Personal information
- Born: September 26, 1951 (age 74) Danville, Pennsylvania, U.S.
- Listed height: 6 ft 4 in (1.93 m)
- Listed weight: 272 lb (123 kg)

Career information
- High school: Lincoln Memorial (Palmetto, Florida)
- College: Florida A&M (1970–1973)
- NFL draft: 1974: 1st round, 19th overall pick

Career history
- Oakland / Los Angeles Raiders (1974–1986);

Awards and highlights
- 3× Super Bowl champion (XI, XV, XVIII); 2× Pro Bowl (1983, 1984); Second-team All-American (1973); First-team Little All-American (1973);

Career NFL statistics
- Games played: 187
- Games started: 148
- Fumble recoveries: 9
- Stats at Pro Football Reference

= Henry Lawrence (American football) =

American football player (born 1951)

Henry Lawrence (born September 26, 1951) is an American former professional football player who was an offensive tackle for 13 seasons with the Oakland / Los Angeles Raiders of the National Football League (NFL). He played college football for the Florida A&M Rattlers. Twice selected to the Pro Bowl, he won three Super Bowls with the Raiders.

==Biography==
Lawrence played in Super Bowl XI and was a starter in Super Bowl XV and Super Bowl XVIII for the Raiders earning three Super Bowl Championship Rings. Lawrence is a member of Alpha Phi Alpha fraternity. At the 2010 Alpha Phi Alpha Convention, Henry was the recipient of the Jesse Owens Achievement Award for his athletic excellence.

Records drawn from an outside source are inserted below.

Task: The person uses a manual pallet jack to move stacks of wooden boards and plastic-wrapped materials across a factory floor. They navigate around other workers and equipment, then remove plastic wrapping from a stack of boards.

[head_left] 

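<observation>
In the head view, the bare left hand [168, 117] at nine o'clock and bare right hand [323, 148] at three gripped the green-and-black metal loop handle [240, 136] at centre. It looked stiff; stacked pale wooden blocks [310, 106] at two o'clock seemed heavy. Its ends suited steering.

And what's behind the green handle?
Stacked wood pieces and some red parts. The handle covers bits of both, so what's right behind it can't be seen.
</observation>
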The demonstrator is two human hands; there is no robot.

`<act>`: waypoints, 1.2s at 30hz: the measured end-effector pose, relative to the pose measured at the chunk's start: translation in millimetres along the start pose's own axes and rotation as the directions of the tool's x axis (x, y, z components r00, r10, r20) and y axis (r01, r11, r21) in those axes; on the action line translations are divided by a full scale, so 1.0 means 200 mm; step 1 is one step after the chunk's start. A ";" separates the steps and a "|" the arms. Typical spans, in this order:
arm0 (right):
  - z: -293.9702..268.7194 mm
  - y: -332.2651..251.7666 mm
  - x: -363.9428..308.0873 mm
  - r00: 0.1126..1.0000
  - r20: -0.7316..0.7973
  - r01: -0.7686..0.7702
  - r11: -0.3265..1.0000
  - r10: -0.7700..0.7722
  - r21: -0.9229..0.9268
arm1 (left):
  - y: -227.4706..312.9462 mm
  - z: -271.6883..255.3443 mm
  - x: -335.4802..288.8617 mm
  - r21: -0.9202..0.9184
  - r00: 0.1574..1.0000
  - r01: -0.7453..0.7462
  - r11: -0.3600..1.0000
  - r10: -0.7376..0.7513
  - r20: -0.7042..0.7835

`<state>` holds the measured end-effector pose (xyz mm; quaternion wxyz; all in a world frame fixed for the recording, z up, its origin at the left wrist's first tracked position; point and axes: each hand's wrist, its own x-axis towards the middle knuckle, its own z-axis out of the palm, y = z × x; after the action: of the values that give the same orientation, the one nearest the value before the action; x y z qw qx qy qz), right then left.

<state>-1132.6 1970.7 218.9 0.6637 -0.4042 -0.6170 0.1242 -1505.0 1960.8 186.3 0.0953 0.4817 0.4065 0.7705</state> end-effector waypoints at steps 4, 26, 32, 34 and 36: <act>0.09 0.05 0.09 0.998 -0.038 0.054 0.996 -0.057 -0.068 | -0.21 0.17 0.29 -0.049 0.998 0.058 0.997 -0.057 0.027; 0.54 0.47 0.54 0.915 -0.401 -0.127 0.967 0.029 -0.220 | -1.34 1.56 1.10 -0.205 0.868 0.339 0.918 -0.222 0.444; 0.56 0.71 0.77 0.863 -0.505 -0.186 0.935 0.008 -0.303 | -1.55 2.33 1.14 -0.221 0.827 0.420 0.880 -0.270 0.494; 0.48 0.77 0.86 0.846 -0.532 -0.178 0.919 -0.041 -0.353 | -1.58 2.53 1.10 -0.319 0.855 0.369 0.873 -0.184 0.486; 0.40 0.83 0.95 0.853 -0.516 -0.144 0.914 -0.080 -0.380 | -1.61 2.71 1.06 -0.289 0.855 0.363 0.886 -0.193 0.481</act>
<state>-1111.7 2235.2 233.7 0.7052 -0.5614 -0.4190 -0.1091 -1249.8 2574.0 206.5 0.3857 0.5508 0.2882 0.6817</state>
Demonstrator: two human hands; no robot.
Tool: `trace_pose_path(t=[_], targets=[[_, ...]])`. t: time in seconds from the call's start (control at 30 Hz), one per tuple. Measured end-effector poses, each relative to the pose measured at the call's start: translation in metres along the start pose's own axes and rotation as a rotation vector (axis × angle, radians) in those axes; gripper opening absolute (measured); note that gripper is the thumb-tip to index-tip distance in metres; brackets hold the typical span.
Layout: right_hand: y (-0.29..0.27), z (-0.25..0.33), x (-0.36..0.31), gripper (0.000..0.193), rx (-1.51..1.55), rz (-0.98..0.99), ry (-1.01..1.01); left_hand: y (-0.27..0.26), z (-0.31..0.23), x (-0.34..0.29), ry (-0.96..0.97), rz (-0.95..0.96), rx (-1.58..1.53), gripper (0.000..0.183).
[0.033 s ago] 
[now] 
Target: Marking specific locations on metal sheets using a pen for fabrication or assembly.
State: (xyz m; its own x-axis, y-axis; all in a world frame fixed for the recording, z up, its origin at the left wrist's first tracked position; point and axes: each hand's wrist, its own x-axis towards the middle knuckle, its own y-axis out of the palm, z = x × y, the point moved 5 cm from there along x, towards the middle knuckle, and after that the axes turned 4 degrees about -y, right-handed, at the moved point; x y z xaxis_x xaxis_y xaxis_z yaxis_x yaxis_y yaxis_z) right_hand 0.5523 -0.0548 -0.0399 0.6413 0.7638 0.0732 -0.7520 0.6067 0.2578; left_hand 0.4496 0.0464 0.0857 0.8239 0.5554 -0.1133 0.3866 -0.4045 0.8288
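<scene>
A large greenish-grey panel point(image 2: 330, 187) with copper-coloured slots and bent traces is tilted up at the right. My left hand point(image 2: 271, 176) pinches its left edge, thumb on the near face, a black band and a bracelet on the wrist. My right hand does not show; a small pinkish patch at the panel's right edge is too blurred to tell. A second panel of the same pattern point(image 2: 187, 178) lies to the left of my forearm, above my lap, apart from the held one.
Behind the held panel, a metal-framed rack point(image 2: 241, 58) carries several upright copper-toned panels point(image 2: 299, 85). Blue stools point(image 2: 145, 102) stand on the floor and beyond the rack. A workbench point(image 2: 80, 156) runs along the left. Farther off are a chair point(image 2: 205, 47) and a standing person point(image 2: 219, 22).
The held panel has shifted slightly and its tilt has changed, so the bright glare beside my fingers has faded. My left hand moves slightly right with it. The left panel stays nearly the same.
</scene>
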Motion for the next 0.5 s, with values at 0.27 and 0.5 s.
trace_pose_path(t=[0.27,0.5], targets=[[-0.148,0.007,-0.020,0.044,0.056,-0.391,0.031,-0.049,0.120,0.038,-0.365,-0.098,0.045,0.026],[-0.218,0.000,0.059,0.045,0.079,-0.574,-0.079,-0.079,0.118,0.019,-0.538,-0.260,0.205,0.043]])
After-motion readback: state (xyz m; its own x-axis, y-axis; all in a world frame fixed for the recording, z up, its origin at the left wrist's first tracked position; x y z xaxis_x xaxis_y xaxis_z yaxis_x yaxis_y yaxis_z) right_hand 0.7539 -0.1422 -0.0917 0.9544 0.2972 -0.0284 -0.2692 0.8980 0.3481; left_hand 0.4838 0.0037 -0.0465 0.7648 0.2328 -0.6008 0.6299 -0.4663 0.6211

Lawrence features in the documentary film Through the Tunnel about Lincoln Memorial High School in Palmetto, Florida. He and his coach, Eddie Shannon, made the transition to Manatee High School in the wake of desegregation.

Lawrence contributed lead vocals to two songs (Lo Down and Stagger Lee) on the 2025 CD (recorded in 2003) posthumous release of music by Rock and Roll Hall Of Fame pianist Johnnie Johnson. The collection includes other guest artists.

Lawrence has five children: Ishmael Lawrence, Isaac Lawrence, Juliet Lawrence, Itanza Lawrence and Portia Whitaker.